Ensayo moral de los estudios jurídicos y morales

“Entendemos por vocación la misión que cada hombre se siente llamado a desempeñar mediante el desenvolvimiento ordenado de sus aptitudes y capacidades. Es claro que la vida de cada hombre tiene una misión, una tarea, un quehacer que la justifica, puesto que no se concibe que el fin de una vida pueda ser alimentarse a sí misma.

Y es también claro que cada hombre tiene la posibilidad de conocer y el deber, en consecuencia, de descubrir cuál es esa misión, esa tarea, ese fin a cuyo logro deba consagrar su existencia.”

Patricio Aylwin, 1945.

Discurso a los jóvenes

“La experiencia enseña que las juventudes no siguen a los resentidos y amargados, ni a los ilusos que fantasean al margen de la vida, ni a los ambiciosos incapaces de ganarse el pan, que buscan encumbrarse por los caminos del engaño.
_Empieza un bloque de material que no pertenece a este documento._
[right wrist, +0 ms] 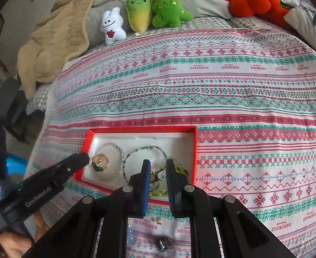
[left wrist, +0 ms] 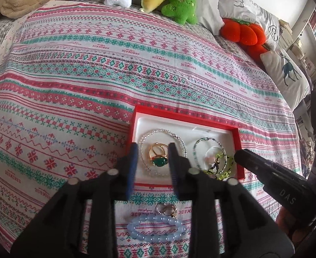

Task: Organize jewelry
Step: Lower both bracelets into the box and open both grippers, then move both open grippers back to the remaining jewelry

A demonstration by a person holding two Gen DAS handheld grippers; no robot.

Las juventudes siguen a quienes tienen una verdad que enseñar, un ejemplo que seguir, un entusiasmo que comunicar, una fe con la cual comulgar, una causa noble por la cual valga la pena dar la vida.”

Patricio Aylwin, 11 de octubre 1959

Discurso Liceo Fidel Pinochet Le Brun, San Bernardo

“Lo más importante en la vida, para llegar a tener una personalidad vigorosa, es ser capaz de formar su propio carácter, y el carácter se forma sabiendo controlarse a sí mismo, saber controlarse a sí mismo es tener hábitos, levantarse temprano, hacer las tareas a su hora, dedicar tiempo al estudio. Claro, si no sólo las cosas nos la dan, las cosas las vamos conquistando nosotros mismos, y sale más fácil hacerlas si somos capaces de imponernos una disciplina nosotros mismos.”

Patricio Aylwin, 21 de junio 1991

Discurso en encuentro de jóvenes

“¡Ay de los jóvenes que no sueñan! No merecen llamarse jóvenes. Pero no basta con soñar. Es necesario tratar de construir ese sueño, a partir de la realidad. Hacer que ese sueño sea fecundo. Y no va a ser fecundo si no sembramos la semilla en terreno fecundo. Es como si quisiéramos que un árbol nos produzca su fruto. Tenemos que saber en dónde plantamos ese árbol, conocer las características de la tierra, preparar esa tierra, abonarla; tenemos que encontrar manera, aunque sea escasa el agua, de regar esa planta; tenemos que cultivarla, tenemos que podarla, tenemos que ayudarla a formarse, y entonces producirá sus frutos.”